Jay Raskin It is hard to decide what is most outstanding: the atmospheric story and script by Tennessee Williams and Francis Ford Coppola, the gorgeous cinematography by James Wong Howe, the smooth direction by Sidney Pollack, or the dazzling performance by Natalie Wood.Elizabeth Taylor won the Academy Award for "Who's Afraid of Virginia Wolfe," that year and certainly deserved it, but Natalie's performance was as fine as the other nominees: Lynn Redgrave in "Georgy Girl," Vanessa Redgrave in "Morgan: A Suitable Case for Treatment," Ida Kaminska in "The Shop on Main Street" and Anouk Aimee in "Un homme et une femme" She did receive a Golden Globe best actress nomination for the film.Robert Redford is laid back here and it works perfectly.
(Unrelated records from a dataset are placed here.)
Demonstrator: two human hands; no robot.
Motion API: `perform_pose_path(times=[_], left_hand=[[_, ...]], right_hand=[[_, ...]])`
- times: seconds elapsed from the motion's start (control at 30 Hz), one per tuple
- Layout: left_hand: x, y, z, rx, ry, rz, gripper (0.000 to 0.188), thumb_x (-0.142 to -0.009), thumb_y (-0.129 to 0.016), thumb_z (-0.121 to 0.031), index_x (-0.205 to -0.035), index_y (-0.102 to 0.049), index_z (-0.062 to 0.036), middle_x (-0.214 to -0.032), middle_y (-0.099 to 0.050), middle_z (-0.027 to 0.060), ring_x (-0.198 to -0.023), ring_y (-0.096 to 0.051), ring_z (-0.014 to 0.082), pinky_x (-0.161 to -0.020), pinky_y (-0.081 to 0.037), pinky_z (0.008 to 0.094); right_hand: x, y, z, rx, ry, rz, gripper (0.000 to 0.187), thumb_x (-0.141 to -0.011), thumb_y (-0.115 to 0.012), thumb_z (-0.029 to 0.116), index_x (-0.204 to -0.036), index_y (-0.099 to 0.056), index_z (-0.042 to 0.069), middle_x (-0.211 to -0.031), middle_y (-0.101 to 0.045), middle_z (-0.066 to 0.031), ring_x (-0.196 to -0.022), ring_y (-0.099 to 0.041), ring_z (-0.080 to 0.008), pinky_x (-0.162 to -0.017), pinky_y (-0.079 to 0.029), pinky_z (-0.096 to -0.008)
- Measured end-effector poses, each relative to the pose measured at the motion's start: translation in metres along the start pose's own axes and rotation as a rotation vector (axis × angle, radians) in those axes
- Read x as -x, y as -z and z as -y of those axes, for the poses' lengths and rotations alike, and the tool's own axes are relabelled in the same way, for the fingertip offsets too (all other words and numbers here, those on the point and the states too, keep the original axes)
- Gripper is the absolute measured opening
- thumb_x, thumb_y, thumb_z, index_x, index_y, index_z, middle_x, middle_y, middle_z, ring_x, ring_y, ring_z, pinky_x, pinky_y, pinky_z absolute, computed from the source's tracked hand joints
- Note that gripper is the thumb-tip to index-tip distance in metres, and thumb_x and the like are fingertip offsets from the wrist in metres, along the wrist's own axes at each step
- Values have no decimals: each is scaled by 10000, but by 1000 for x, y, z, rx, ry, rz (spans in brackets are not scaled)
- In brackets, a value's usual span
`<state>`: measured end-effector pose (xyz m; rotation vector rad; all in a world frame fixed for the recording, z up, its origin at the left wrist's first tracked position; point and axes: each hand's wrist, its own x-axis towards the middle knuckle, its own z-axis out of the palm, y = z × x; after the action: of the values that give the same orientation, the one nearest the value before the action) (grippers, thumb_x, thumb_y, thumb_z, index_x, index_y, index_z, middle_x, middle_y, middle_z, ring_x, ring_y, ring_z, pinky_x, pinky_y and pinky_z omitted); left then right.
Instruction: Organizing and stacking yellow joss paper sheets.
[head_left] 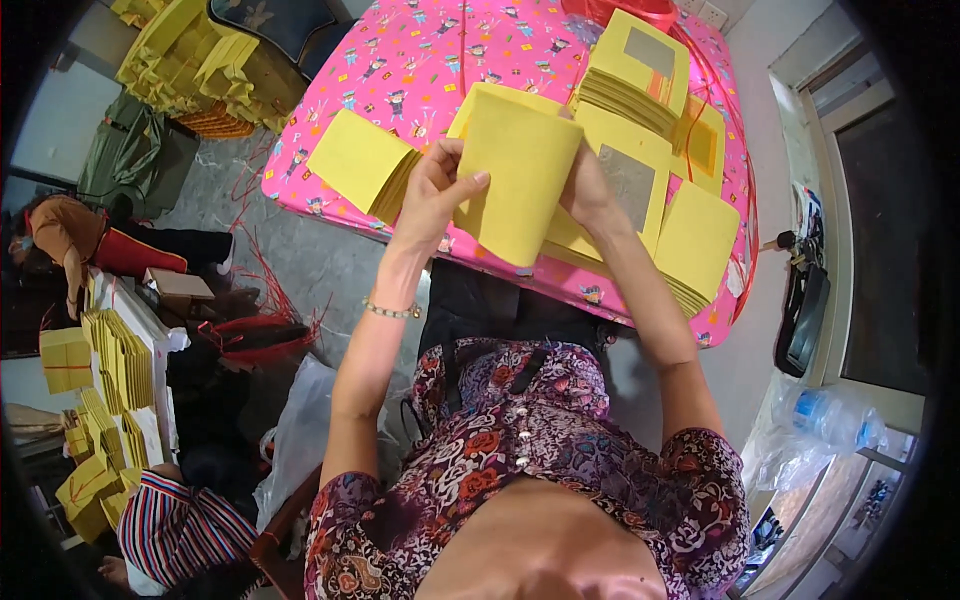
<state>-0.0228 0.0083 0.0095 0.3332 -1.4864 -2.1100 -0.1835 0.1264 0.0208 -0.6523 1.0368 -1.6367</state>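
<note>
In front of me, above the near edge of the pink table (420, 60), I hold up a folded yellow sheet (520, 170), its right side curling over. My left hand (438, 192) pinches its left edge, thumb on the front and fingers curled. My right hand (588, 195) grips the right edge; some of its fingers are hidden behind the sheet. To the left lies a folded yellow stack (362, 165). Close to my right hand are a yellow piece with a grey window (628, 185) and a yellow stack (700, 240).
A taller windowed yellow stack (635, 75) and a red basin (630, 10) occupy the table's far right. Red cords trail across table and floor. At the left, two people sit or bend near a bench of yellow bundles (120, 360). A plastic bottle (830, 415) is at the right.
</note>
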Motion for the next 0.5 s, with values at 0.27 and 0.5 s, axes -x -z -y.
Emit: perform_pose_path(times=[0.27, 0.5], left_hand=[[-8, 5, 1, -43, -19, -101, 350, -790, -705, -34, -1076, -506, -9, -973, -590, 52, -925, -557, 115, -836, -450, 263], [-16, 8, -9, -63, 155, -91, 322, -839, -671, -99, -1104, -529, 17, -951, -609, 67, -883, -584, 124, -803, -470, 249]], right_hand=[[15, -3, 3, 573, 134, -24, 560, -862, -656, 337, -1249, -470, -22, -1137, -595, -98, -1020, -581, -158, -863, -473, -290], [6, 8, 4, 490, 74, -25, 515, -816, -722, 205, -1209, -485, -31, -1108, -613, -100, -997, -594, -158, -868, -481, -298]])
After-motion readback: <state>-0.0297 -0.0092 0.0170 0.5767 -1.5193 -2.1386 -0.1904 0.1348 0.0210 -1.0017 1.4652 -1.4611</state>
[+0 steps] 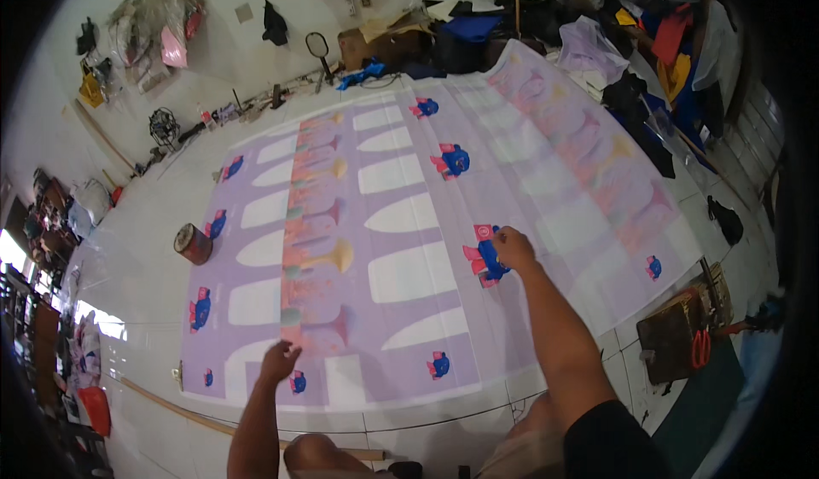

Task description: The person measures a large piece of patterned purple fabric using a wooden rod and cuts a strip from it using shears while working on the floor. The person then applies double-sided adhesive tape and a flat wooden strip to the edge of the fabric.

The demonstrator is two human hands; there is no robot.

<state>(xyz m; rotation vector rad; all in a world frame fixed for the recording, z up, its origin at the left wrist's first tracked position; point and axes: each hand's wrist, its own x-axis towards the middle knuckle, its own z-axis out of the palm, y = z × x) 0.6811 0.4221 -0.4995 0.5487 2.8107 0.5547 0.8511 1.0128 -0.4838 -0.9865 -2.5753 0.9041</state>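
Observation:
A large purple printed fabric sheet (pixel 341 370) lies spread over the tiled floor. It carries white shapes, pink-orange bands and small blue-and-pink cartoon figures. A paler, partly see-through stretch of fabric (pixel 546 197) covers its right side. Over the near left part, by the lower end of a pink band, my left hand (pixel 280 361) has its fingers slightly apart and holds nothing visible. My right hand (pixel 514 247) is farther out, curled closed beside a blue figure (pixel 488 255) near the middle. What its fingers hold, if anything, is hidden.
A rusty tin can (pixel 194 244) stands on the sheet's left edge. A long wooden stick (pixel 179 408) lies along the near left. Red-handled scissors (pixel 700 348) rest against a worn box (pixel 670 342) at right. Cloth and bags (pixel 589 48) are heaped along the far right.

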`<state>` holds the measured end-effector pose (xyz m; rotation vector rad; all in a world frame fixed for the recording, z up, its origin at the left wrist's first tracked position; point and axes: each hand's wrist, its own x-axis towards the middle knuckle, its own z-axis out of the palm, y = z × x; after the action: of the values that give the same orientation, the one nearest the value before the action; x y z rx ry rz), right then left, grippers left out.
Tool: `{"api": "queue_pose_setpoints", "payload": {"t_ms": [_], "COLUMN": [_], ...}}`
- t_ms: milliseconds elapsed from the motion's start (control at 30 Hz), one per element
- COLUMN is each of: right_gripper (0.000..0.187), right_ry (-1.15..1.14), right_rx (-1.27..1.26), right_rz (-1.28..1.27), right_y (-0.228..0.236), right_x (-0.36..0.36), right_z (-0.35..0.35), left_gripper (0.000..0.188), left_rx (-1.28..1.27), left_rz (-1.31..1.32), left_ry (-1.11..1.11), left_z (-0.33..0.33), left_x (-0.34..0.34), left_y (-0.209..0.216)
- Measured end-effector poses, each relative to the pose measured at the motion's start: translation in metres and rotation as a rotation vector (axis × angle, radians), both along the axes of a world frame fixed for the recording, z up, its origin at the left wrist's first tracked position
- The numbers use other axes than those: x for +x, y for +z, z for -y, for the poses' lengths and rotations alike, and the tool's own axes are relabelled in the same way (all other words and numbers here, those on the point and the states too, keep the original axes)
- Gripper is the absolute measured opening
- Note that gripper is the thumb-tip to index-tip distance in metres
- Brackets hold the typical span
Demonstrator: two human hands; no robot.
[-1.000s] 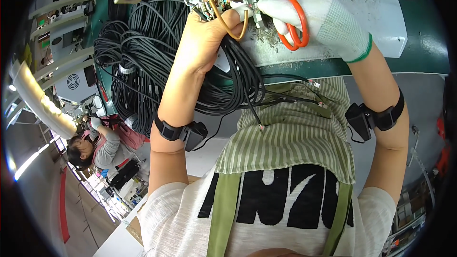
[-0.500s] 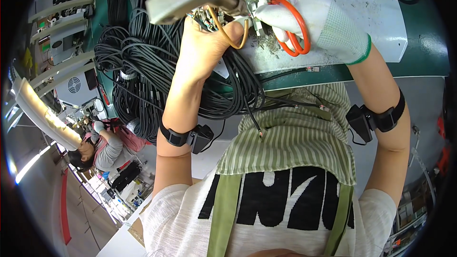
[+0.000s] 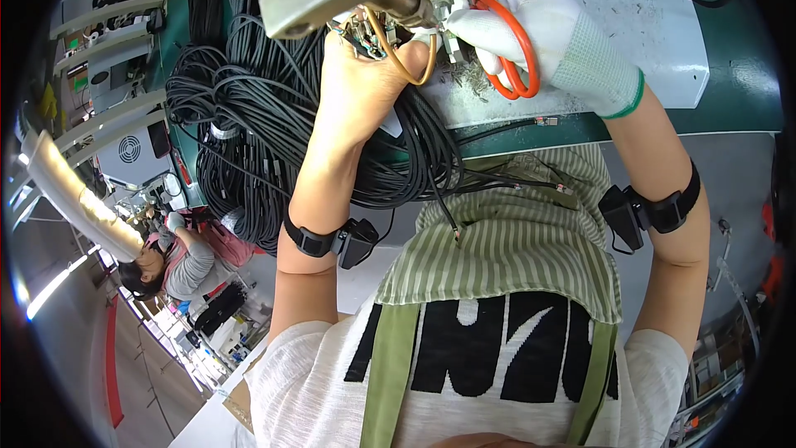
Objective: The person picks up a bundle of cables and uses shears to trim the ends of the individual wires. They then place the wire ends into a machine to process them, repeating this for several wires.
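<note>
The black cables [image 3: 398,170] lie on the table [image 3: 738,75] at left, partly over its near edge; they look flexible, heavy together, with fragile wire ends [image 3: 362,37], so best held by the jackets. The left grip [image 3: 369,75] grasps wire ends; the right grip [image 3: 518,29] holds red-handled scissors [image 3: 528,50], its fingertip pinch unclear.

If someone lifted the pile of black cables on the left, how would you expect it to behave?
The pile of black cables would probably sag and flop, since its strands bend in loose loops. It is likely fairly heavy, given how many cables lie heaped together.
</note>
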<state>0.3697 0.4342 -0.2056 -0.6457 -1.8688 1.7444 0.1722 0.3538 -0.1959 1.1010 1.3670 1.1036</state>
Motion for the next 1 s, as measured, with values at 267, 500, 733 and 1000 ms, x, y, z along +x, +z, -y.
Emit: {"api": "queue_pose_setpoints", "payload": {"t_ms": [267,500,733,1000], "right_gripper": [0.027,0.035,0.036,0.035], "right_ry": [-0.188,0.231,0.141,0.069], "right_rx": [-0.473,-0.71,-0.827,-0.907], "right_rz": [-0.194,-0.162,-0.125,-0.132], "right_y": [0.026,0.049,0.058,0.066], "right_x": [0.024,0.022,0.014,0.019], "right_z": [0.085,0.125,0.145,0.151], "left_gripper": [0.018,0.02,0.025,0.03], "left_rx": [0.004,0.302,0.458,0.641], "left_rz": [-0.157,-0.429,-0.454,-0.623], "left_ry": [0.309,0.263,0.264,0.2], "left_z": [0.079,0.109,0.119,0.122], "left_x": [0.025,0.037,0.041,0.041], "left_y": [0.014,0.02,0.019,0.013]}}
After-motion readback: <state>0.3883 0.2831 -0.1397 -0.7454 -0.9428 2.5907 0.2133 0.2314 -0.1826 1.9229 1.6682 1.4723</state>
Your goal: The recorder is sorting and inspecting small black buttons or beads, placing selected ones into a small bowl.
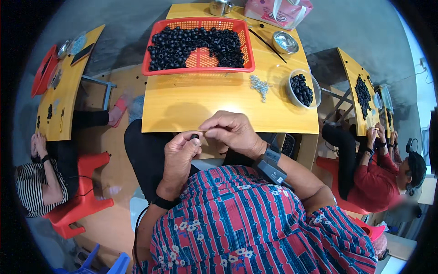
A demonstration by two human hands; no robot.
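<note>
Just past the near edge of the yellow table (219, 109), my two hands meet in front of my body. My left hand (178, 157) is closed, pinching a small black ring-like part (195, 136) between thumb and forefinger. Close beside it, my right hand (235, 132) has thumb and forefinger pressed together at the part; whatever lies between those fingertips is too small to make out. Many similar black parts (169, 48) fill a red plastic basket (198, 70) farther back. A small pile of clear, shiny bits (259, 86) lies on the tabletop to its right.
At the table's right edge stands a clear round tub (318, 97) of black parts. Behind it are a metal bowl (285, 42), a thin dark stick (268, 44), a metal cup (221, 7) and a pink bag (278, 13). Other people sit at side tables, left and right.
</note>
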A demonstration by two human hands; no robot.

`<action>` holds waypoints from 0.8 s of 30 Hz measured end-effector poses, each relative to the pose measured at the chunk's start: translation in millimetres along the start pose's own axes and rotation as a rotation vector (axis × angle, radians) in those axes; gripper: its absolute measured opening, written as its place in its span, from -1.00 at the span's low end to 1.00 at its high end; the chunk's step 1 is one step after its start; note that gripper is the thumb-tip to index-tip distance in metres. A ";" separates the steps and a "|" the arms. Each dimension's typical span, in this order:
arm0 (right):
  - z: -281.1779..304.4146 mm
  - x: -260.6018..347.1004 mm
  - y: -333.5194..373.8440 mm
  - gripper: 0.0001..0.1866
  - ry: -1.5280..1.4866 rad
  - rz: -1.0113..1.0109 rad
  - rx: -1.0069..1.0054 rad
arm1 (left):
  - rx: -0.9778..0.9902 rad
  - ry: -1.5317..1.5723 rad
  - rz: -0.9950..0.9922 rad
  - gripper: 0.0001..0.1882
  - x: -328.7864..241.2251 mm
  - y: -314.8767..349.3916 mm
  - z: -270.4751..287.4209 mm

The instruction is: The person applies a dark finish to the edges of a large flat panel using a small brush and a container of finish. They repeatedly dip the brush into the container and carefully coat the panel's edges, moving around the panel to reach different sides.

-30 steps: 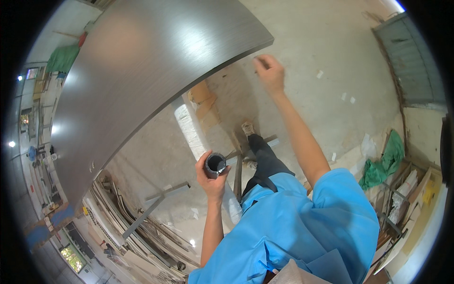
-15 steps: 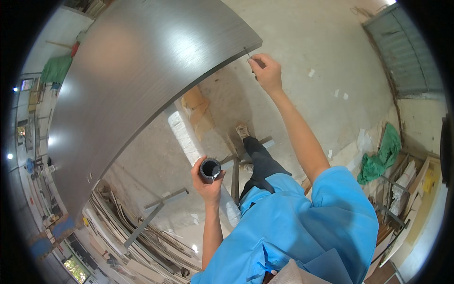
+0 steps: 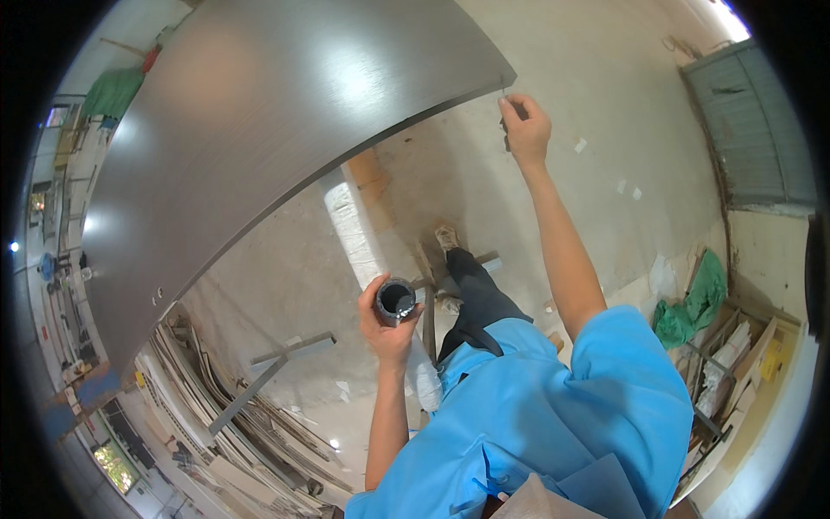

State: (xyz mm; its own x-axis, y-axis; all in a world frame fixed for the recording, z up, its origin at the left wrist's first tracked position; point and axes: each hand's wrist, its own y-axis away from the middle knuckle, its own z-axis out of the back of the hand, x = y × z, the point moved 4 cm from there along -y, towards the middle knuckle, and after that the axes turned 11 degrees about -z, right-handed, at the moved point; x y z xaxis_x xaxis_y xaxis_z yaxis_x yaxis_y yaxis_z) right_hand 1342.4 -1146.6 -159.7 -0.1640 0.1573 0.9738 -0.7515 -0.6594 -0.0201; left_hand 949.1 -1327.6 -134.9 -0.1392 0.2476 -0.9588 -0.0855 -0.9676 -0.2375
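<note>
A large dark grey panel [image 3: 251,130] with a brushed sheen spans the upper left. My left hand [image 3: 386,339] is wrapped round a round dark container [image 3: 397,302], open at the top and dark inside, held below the panel's near edge. At the panel's right corner, my right hand [image 3: 528,131] pinches a thin stick-like tool [image 3: 502,89]. Its tip is at or very near the panel's edge; whether it touches cannot be made out. Something dark shows under the right fingers, mostly hidden.
Beneath the panel lies a long white wrapped roll [image 3: 353,227] beside brown cardboard [image 3: 370,177]. A metal stand [image 3: 275,363] and stacked long strips [image 3: 225,389] are at lower left. Green cloth [image 3: 692,303] and leaning boards [image 3: 761,363] line the right side.
My right hand has shifted slightly right, staying by the panel's corner with the thin tool. The panel and the container in my left hand also appear a little further right as the view shifts.
</note>
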 end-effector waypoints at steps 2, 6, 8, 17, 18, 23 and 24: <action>-15.9 3.6 11.3 -0.82 0.048 0.038 0.063 | -0.019 0.028 -0.010 -0.11 -0.2 0.2 -1.0; -57.6 2.6 48.0 -0.84 0.045 0.072 0.158 | -0.079 0.044 -0.029 -0.13 -0.3 1.7 -0.3; -80.8 3.6 68.8 -0.85 0.019 0.101 0.222 | -0.107 0.035 -0.027 -0.13 -2.0 6.5 4.5; -124.0 59.0 131.8 -0.82 -0.117 0.280 0.537 | -0.230 -0.041 -0.010 -0.09 -16.5 43.6 40.0; -108.8 66.8 115.7 -0.81 -0.087 0.285 0.405 | -0.265 -0.008 0.009 -0.08 -17.8 48.3 45.3; -19.4 80.8 -18.3 -0.82 0.090 0.384 -0.125 | -0.337 0.025 -0.007 -0.08 -21.2 58.7 70.2; -15.2 77.7 -36.6 -0.84 0.181 0.478 -0.222 | -0.358 0.013 0.009 -0.09 -18.7 58.2 71.4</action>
State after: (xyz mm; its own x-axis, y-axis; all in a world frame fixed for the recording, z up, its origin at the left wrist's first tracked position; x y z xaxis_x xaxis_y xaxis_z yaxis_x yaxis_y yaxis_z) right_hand 1347.4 -1099.1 -86.7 -0.6120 0.0153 0.7907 -0.6801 -0.5204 -0.5164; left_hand 876.3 -1385.0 -119.7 -0.1257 0.2409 -0.9624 0.2673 -0.9260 -0.2667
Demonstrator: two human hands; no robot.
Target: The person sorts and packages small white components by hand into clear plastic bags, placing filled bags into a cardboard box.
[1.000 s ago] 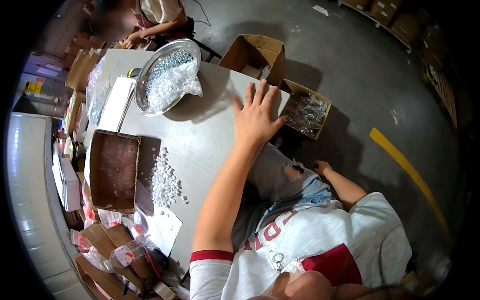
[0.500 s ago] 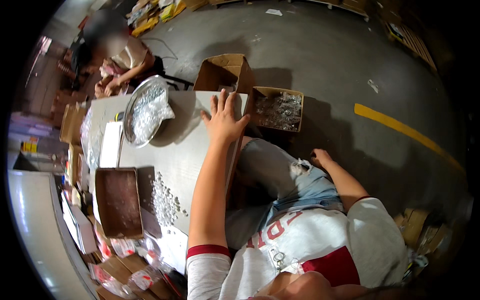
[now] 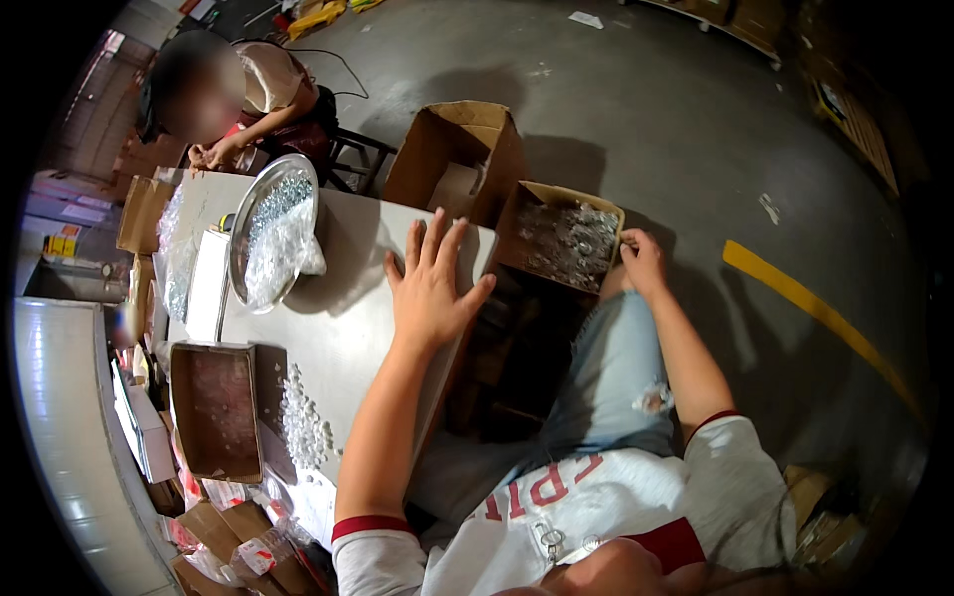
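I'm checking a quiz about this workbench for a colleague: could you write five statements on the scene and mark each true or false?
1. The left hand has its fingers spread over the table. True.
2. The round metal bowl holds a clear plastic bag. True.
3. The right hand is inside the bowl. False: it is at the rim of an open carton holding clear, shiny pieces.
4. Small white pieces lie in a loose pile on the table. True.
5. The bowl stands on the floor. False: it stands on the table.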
He just has to be charming and adorable and he is. In the four great romantic movies he did, "Barefoot in the Park" with Jane Fonda, "The Way We Were," with Barbara Streisand, "Out of Africa," with Meryl Steep, and this one, Redford basically allows his leading actresses to be the focus of every scene. He is at his best when underplaying and interacting and that is what we get here.Mary Badham, who was nominated as a child for her performance in "To Kill a Mockingbird" shows that she was perhaps the most natural child actress of the 1960's. It is also fun watching Robert Blake and Charles Bronson is small supporting roles.The movie is absorbing with the type of wonderfully drawn lonely, sexy, and ordinary people with grand illusions that make all of Tennessee Williams works so wonderful.Don't miss it if you haven't seen it, and see it again if you haven't seen it in a while. It hasn't aged at all.